On the next day, somewhere before noon, we went to the headquarters to present ourselves to Gen. Kiriy – the quartermaster general – a person very influential in Sevastopol at that time. Our colonels knew General Kiriy. He, as they recounted, had been in our army since the beginning of the revolution. He was even, for some time, the chief of staff of, if I am not mistaken, the Slobidska Kish, which, under the leadership of S. Petliura, defended the approach to Kyiv on the Left Bank in the Kharkiv direction. Then he disappeared somewhere, but where and how – they either did not recall or simply did not know.

One of the colonels only recalled the rumors that circulated in connection with his departure. It was said that he did not want to serve in our army because "the Central Rada took away his ancestral land". He was from the Chernihiv region, somewhere near Nizhyn, a Cossack, and had 50-60 desiatinas of land, with the loss of which he could not reconcile himself. What happened to him after that, no one knew, nor did any of them know when he got involved with the Volunteer Army*.

On the way to the headquarters, as on the previous day when we walked around the city, I felt awkward all the time. The local population looked at us with such active surprise that I, unused to being a spectacle, kept inspecting myself and my companions, not understanding the reason. It always seemed to me that something was wrong with our appearance. Most of all, of course, I was afraid for myself, thinking that everyone could see that I was not a soldier but a disguised "civilian". I kept close to Col. Krat so that he could tell me how to behave with senior military ranks, because for some reason these "distinctions" did not stay in my head. I could easily tell soldiers from officers, but it was very difficult for me to understand officer ranks. Krat reassured me, advising me to be attentive and react only to the generals we met, and to pay no attention to colonels. And indeed, most of the officers were colonels, and if one were to react to all of them, one would have to salute incessantly in all directions. And we did not meet that many generals.

But, of course, the reason lay not in any flaws in our uniforms, but in the uniform itself. The residents of Sevastopol had seen various uniforms, but not the Ukrainian one. In my opinion, our uniform was not something bizarre. I would say it was quite nice, and most importantly, we all had new, clean, khaki-colored uniforms, which could not be said about the Volunteer Army. Perhaps the passersby were surprised by the colored patches on the collar, the tryzubs (tridents) on the sleeves and caps, specific to each branch of service. The infantrymen had blue, the cavalrymen – yellow, and I, as an artilleryman, – red.
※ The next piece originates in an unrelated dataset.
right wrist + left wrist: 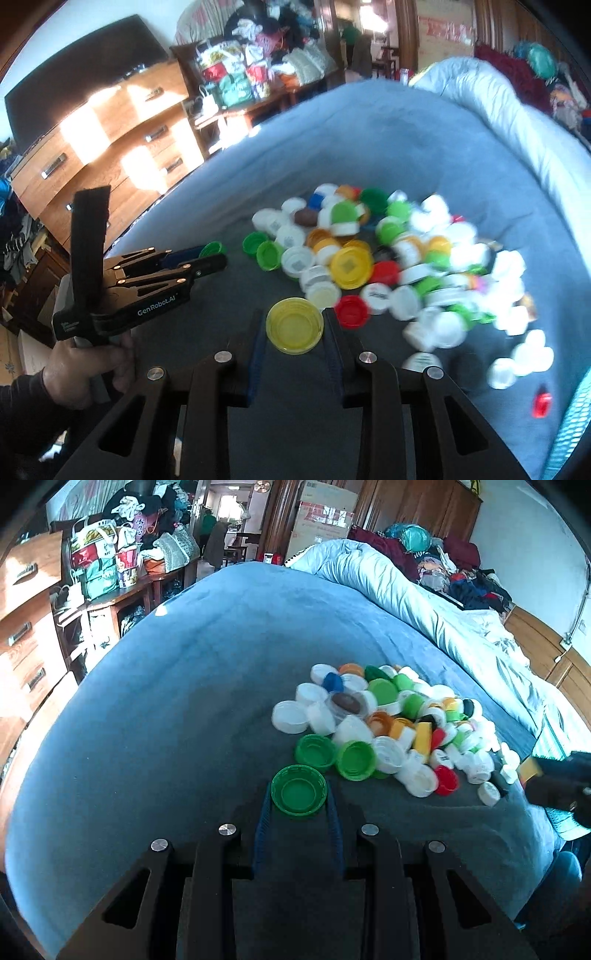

Only Colonel Krat had a completely individual outfit: dark blue, almost black trousers with thin silver stripes (lampases), a less colorful tunic, and a sheepskin hat with a silver cross on a small shlyk, and he wore a Caucasian saber at his side. All the others wore short flat bayonets on their belts. Finally, I got used to the curiosity of the passersby, calmed down, and took it for granted. Colonel Noha also seemed to have calmed down. Before our visit, he had probably been somewhere and received reassuring information.

Gen. Kiriy received us very favorably, but did not ask us to sit down. Instead, he led us to a far corner of a huge room, where several officers were examining something on a large map spread out on a large table in the middle of the room. He apologized because he was very busy, asked if we liked our quarters, whether it was clean and quiet, and advised us not to worry but to live quietly and look around the city, for we would surely find more than one family of acquaintances here.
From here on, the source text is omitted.